PROMPT: Give only a number in reply. It should be how many lines in the records contain the string "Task".

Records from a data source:
━━━━━━

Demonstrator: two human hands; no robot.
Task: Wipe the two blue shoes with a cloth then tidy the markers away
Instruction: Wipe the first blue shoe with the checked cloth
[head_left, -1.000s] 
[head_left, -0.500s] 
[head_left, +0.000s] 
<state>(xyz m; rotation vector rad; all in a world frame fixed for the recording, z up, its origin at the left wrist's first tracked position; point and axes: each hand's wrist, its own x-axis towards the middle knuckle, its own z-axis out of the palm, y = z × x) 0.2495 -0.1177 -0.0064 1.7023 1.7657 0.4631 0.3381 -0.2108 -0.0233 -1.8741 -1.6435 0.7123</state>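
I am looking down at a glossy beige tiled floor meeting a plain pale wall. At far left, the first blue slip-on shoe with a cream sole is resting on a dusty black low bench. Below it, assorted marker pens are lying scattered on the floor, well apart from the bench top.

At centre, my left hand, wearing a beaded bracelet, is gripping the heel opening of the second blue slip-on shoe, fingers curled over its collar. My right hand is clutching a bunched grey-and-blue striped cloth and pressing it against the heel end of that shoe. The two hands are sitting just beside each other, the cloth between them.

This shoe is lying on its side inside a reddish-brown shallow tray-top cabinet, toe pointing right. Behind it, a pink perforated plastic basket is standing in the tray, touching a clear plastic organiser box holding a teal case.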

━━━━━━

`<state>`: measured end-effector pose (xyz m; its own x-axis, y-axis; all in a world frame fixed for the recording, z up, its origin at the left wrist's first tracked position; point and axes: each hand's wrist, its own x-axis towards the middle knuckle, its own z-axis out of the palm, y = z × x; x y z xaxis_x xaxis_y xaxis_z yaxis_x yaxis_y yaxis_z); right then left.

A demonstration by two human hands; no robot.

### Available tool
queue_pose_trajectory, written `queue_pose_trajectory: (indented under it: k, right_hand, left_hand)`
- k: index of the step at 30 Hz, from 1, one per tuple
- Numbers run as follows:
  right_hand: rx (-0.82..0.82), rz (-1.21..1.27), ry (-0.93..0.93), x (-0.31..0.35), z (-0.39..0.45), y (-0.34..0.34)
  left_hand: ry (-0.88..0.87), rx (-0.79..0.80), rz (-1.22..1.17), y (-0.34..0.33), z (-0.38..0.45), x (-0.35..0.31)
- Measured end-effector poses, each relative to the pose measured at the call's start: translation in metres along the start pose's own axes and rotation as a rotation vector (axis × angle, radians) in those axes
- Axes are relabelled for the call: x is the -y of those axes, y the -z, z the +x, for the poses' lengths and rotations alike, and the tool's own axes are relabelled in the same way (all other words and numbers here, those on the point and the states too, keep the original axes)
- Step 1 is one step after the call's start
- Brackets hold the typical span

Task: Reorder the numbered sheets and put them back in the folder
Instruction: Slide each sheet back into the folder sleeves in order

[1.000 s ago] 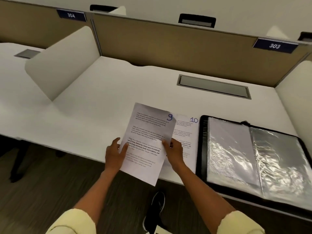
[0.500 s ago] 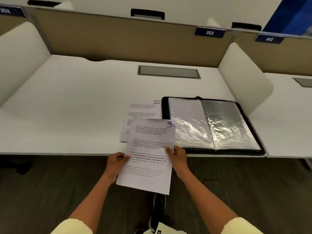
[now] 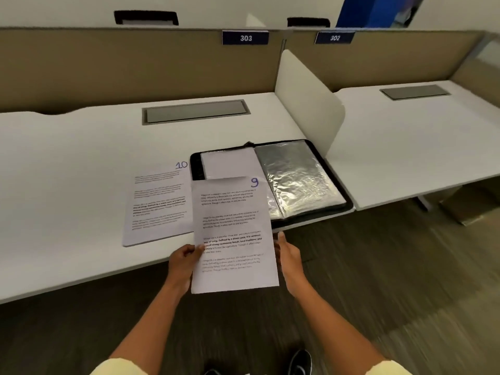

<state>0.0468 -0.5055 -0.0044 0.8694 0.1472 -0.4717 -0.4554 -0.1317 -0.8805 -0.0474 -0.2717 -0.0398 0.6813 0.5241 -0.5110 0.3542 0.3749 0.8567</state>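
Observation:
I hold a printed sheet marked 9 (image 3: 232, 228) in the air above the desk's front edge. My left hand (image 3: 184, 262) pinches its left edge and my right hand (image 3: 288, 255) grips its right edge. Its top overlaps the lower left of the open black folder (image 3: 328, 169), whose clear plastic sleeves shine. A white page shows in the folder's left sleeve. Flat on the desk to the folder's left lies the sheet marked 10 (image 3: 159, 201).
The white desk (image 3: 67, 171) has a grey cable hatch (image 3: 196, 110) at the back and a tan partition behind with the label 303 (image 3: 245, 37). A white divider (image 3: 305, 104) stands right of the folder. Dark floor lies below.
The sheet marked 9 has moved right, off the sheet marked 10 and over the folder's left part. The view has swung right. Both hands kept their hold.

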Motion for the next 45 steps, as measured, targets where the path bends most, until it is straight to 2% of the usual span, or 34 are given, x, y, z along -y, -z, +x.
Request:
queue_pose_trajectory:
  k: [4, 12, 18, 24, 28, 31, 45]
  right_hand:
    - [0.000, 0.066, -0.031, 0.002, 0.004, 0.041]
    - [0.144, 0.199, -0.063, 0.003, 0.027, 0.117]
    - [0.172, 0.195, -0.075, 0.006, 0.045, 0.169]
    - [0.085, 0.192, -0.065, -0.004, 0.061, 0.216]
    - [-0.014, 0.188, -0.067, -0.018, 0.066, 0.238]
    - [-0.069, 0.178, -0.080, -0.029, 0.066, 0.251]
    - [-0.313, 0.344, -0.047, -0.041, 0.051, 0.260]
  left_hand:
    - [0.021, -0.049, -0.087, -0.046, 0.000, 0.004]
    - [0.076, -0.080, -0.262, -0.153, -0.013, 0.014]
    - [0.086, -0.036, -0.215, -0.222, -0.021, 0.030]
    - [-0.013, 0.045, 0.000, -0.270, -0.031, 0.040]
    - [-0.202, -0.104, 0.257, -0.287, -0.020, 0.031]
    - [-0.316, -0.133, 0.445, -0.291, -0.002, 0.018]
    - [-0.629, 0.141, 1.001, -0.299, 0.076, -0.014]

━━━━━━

EXERCISE SOLUTION: 2